ECLI:NL:CRVB:2022:256
Centrale Raad van Beroep
- Hoger beroep
- Rechtspraak.nl
Verzoek om wraking niet in behandeling genomen door de Centrale Raad van Beroep
In deze zaak heeft de Centrale Raad van Beroep op 27 januari 2022 een verzoek om wraking van een rechter niet in behandeling genomen. Verzoeker had hoger beroep ingesteld tegen een uitspraak van de rechtbank Overijssel van 5 november 2020. In zijn verzoek om wraking stelde verzoeker dat hij geen vertrouwen had in de rechters en dat hij een eerlijke rechtszaak wilde afdwingen.

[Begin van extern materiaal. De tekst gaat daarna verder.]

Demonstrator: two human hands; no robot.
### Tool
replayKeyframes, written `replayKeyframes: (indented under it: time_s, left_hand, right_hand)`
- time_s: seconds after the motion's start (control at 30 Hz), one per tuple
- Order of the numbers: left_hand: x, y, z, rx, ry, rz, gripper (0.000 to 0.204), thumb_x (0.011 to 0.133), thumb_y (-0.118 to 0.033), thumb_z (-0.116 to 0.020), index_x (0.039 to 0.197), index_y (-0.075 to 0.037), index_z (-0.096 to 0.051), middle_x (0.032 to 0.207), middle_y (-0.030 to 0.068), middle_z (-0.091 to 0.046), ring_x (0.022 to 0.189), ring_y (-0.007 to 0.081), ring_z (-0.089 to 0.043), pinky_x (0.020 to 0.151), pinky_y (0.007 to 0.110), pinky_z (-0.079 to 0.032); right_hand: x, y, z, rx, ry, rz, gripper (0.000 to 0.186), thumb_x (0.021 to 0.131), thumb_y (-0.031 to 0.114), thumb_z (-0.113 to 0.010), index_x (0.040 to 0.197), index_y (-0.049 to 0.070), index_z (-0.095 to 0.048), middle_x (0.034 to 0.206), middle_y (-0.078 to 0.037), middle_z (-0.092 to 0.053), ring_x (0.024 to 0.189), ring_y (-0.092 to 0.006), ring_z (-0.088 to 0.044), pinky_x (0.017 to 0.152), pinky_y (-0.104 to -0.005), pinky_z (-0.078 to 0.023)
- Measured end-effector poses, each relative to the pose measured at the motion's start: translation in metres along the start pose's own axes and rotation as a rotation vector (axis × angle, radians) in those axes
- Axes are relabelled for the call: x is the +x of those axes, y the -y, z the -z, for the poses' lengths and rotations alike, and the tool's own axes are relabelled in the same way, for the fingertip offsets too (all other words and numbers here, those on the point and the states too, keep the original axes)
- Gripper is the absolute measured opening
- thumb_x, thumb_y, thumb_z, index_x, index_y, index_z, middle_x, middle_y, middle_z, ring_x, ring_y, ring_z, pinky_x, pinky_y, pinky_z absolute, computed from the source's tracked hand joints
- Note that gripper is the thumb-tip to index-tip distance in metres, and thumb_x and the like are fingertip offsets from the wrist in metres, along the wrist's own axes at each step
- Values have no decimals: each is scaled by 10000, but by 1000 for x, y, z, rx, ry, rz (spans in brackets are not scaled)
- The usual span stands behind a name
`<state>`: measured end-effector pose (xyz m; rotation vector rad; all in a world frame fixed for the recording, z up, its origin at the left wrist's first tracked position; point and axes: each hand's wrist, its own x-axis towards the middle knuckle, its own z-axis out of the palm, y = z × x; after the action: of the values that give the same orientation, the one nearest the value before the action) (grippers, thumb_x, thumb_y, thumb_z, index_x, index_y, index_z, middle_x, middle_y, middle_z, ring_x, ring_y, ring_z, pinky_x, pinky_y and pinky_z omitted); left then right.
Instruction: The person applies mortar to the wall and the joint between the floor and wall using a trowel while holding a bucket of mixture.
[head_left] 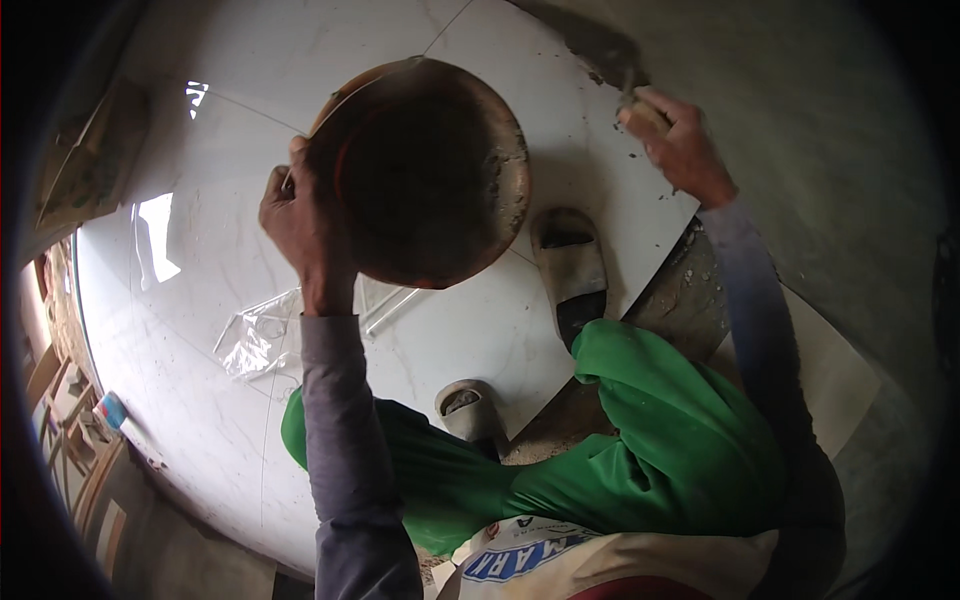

Hij had eerder een brief gestuurd aan de Raad waarin hij vroeg om een medisch specialist beschikbaar te stellen, maar hierop was niet gereageerd. De Raad oordeelde dat het verzoek om wraking niet in behandeling kon worden genomen, omdat het hoger beroep nog niet aan een specifieke rechter was toegewezen. Hierdoor kon er geen sprake zijn van vrees voor partijdigheid of vooringenomenheid van de behandelend rechter. De Raad verwees naar eerdere uitspraken waarin werd gesteld dat een wrakingsverzoek alleen kan worden ingediend tegen een rechter die daadwerkelijk betrokken is bij de behandeling van de zaak. De Raad concludeerde dat er geen aanleiding was voor een veroordeling in de proceskosten.